Не успел он их обучить арии «Дважды вступать во дворец», как город окружила Освободительная армия. Воздух содрогался от орудийных залпов, и он подумал: надо бежать, не то гоминьдановцы заберут в солдаты или погонят рыть траншеи. Хорошо бы отсидеться где-нибудь в гостинице, но как унести мешок с мукой? Машин, идущих в город, он не нашел, попробовал договориться с рикшей, но тот затребовал целый мешок муки. Пока Нау мучился и колебался, дороги перекрыли, ехать было поздно. От страха Нау запел арию из «На заставе Вэньчжаогуань»[29] и пел ее целых два дня. Он не поседел от переживаний, но свалился от жестокой простуды, а потом дизентерии. Сердобольный хозяин гостиницы выхаживал его, поил отварами трав, настойкой сожженных благовоний, изгоняя из него дьявола. Он поднялся только через месяц, страшно похудевший, шатающийся от слабости. Мука был съедена почти до конца, оставшееся он отдал хозяину за комнату, тот напек ему в дорогу блинов. Нау добирался до города пешком целых три дня.
Ворота у дома были заперты, на стук отозвался женский голос. Нау насторожился: на голос Цзы Юнь не похоже. Взглянул на табличку у ворот, может, ошибся? Нет.
— Вам кого?
— Я здесь живу.
Дверь с лязгом отворилась, и на пороге показалась молодая женщина. Взглянув друг на друга, они вскрикнули от удивления, и не успел Нау слово сказать, как дверь стала закрываться. Он с силой толкнул ее и очутился внутри. Женщина, задвинув засов, неожиданно повалилась ему в ноги.
— Господин Нау, отпустите меня, пожалейте! Я не виновата, это все он, Цзя Фэнлоу, он купил меня еще ребенком, зарабатывал на мне деньги.
— Барышня Фэнкуй? Как вы здесь очутились?
Тут подбежала Цзы Юнь, с удивлением посмотрела на них, подняла Фэнкуй с колен, подхватила под руку Нау и повела в дом.
— Что случилось?
— А я откуда знаю, я чуть концы не отдал, еле добрался до дому.
Только теперь Фэнкуй поверила, что Нау действительно живет здесь. Она сначала решила, что это он за ней пришел. Она повинилась перед Цзы Юнь за скрытность и рассказала свою историю. Еще девочкой она была продана в семью Цзя, выступала на сцене, заработала ему целое состояние.
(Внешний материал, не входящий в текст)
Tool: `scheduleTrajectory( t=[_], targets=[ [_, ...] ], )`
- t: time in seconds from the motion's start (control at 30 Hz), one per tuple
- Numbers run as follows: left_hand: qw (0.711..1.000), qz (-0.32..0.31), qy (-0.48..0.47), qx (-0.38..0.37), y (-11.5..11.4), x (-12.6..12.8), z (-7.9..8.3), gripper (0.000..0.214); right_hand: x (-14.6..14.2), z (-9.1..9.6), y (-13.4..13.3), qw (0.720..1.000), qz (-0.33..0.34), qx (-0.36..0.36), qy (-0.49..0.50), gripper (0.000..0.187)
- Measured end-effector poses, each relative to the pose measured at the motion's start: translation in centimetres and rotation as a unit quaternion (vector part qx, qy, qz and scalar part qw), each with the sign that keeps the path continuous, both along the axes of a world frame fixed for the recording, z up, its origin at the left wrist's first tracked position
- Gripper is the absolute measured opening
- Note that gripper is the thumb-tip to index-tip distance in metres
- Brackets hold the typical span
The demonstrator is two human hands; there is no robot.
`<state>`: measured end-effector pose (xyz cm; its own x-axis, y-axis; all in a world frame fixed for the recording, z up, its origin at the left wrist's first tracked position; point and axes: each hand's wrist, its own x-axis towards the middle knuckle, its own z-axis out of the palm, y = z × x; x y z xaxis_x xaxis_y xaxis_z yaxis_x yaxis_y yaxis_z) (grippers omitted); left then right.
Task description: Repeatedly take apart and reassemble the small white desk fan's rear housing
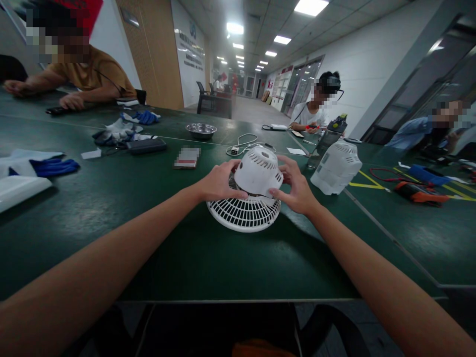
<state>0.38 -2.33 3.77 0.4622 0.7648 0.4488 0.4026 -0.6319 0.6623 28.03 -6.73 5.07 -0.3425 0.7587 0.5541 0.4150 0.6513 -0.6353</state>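
A white slotted motor cover [259, 171] sits tilted over the back of a white fan grille [243, 216], which lies on the green table. My left hand [222, 182] grips the cover's left side, its thumb along the lower rim. From the right, my right hand [296, 186] holds the same cover, thumb at the front and fingers behind. A dark gap shows between cover and grille; what is inside is hidden. Behind the cover lies a coiled white cable [243, 144]. To the right stands a white vented housing [336, 167].
On the green table [167, 258] are a metal bowl [201, 130], a small box [187, 157], a dark case [147, 145], blue-and-white gloves [55, 166], a bottle [327, 141] and an orange-black tool [420, 192]. Other people sit at the left, far right and behind the bottle.
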Motion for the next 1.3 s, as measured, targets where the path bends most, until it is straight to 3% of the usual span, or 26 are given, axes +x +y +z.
scheduleTrajectory(
  t=[0.2, 0.33, 0.57, 1.3],
  targets=[
    [0.993, -0.016, 0.091, 0.070, 0.1, 0.0, 0.4, 0.067, 0.5, -0.5, 0.7, 1.000, 0.009, 0.021, -0.020, 0.082],
    [0.986, -0.027, 0.136, 0.087, 0.0, -0.1, 0.8, 0.072, 0.9, -0.7, 1.1, 0.997, 0.038, 0.039, -0.047, 0.086],
    [0.985, -0.027, 0.149, 0.087, 0.2, 0.0, 0.6, 0.071, 0.4, -0.5, 0.6, 0.996, 0.032, 0.011, -0.078, 0.098],
    [0.982, -0.026, 0.162, 0.092, -0.5, 0.3, 1.1, 0.069, -0.5, -1.0, 0.5, 0.995, -0.032, 0.039, -0.081, 0.094]
  ],
)
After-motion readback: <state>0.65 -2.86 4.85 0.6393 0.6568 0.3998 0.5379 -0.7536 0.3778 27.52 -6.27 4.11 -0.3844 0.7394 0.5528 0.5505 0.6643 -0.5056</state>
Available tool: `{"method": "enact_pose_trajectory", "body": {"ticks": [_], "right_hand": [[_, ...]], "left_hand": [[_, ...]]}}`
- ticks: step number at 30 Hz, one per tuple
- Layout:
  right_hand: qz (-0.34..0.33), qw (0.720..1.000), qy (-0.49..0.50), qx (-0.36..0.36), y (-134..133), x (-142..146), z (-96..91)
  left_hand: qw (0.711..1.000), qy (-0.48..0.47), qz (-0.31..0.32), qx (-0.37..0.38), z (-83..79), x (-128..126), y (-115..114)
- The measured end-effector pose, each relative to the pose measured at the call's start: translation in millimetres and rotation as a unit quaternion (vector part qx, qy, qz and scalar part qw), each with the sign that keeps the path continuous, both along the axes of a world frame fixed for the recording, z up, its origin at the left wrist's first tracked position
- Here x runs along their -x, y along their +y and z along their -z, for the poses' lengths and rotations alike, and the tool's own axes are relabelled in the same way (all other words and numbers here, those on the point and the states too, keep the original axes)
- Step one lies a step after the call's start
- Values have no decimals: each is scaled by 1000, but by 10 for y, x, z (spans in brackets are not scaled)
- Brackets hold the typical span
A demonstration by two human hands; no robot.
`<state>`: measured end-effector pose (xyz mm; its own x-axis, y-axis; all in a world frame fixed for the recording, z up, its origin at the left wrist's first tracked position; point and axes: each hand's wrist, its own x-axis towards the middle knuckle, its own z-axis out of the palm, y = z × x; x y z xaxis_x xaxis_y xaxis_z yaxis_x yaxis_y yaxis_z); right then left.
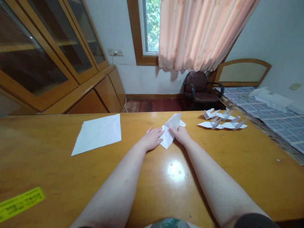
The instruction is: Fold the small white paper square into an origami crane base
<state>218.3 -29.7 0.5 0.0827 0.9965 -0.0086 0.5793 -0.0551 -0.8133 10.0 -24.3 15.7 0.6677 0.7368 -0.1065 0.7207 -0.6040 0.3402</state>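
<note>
A partly folded sheet of white paper (167, 139) lies on the wooden table between my hands, one flap of it raised. My left hand (152, 138) rests flat with fingers stretched, their tips on the paper's left edge. On the other side, my right hand (181, 135) pinches the raised flap between thumb and fingers; part of the paper is hidden behind it. Several folded white paper cranes (215, 123) stand grouped to the right. Off to the left lies a flat sheet of white paper (98, 134).
The wooden table (90, 183) spans the view, with a yellow label (21, 204) at its lower left. Beyond its far edge are a brown armchair (199, 83) and a glass-door cabinet (71, 63). A bed (256, 104) stands at the right.
</note>
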Motion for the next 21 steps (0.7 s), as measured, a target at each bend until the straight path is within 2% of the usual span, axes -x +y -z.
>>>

Теперь, когда город окружен и выступать уже невозможно, он решил продать ее в публичный дом. Сочинитель Спящий предупредил ее об этом, и она убежала. Сначала пряталась в доме названой сестры, а потом сняла комнату у Цзы Юнь. Снова упав на колени, девушка стала отбивать поклоны госпоже Юнь, умоляя сжалиться над ней.
Госпожа Юнь велела ей подняться.
— Меня тоже продали в детстве, и я сразу все поняла. Думаешь, я без глаз? Смотрю, сидишь целыми днями, боишься нос высунуть за ворота, плачешь украдкой. Кто-нибудь постучится — в лице меняешься. Ясно, что у тебя горе, только я не стала допытываться. Вот что я тебе скажу, я никому никогда не причинила зла. Нет у меня ни сына, ни дочери, хочешь, будь мне приемной дочерью.
Фэнкуй радостно вскрикнула, и обе женщины, обнявшись, заплакали.
— Вот и хорошо, что все наконец выяснилось. Шила в мешке не утаишь, — проговорил Нау, напоминая о своем присутствии.
Немного успокоившись, женщины стали расспрашивать Нау о положении в городе, о Восьмой армии[30]. Правду говорят, что с их приходом начнется новая жизнь?
Нау, по пути видевший солдат Восьмой армии, отвечал, что сила у них немалая, а с людьми обращаются по-человечески, может, и в самом деле жизнь изменится к лучшему?
Цзы Юнь поинтересовалась, где познакомились Нау и Фэнкуй. Девушка засмеялась, Цзы Юнь на нее прикрикнула:
— Говори, разве я тебе теперь не мать?
— Господин Нау приходил к нам слушать сказы.
— И поэтому ты сразу упала на колени, увидев его? — насмешливо спросила Цзы Юнь. — Нет уж, все рассказывайте.
Фэнкуй деваться было некуда, пришлось рассказать историю с переодеванием Нау.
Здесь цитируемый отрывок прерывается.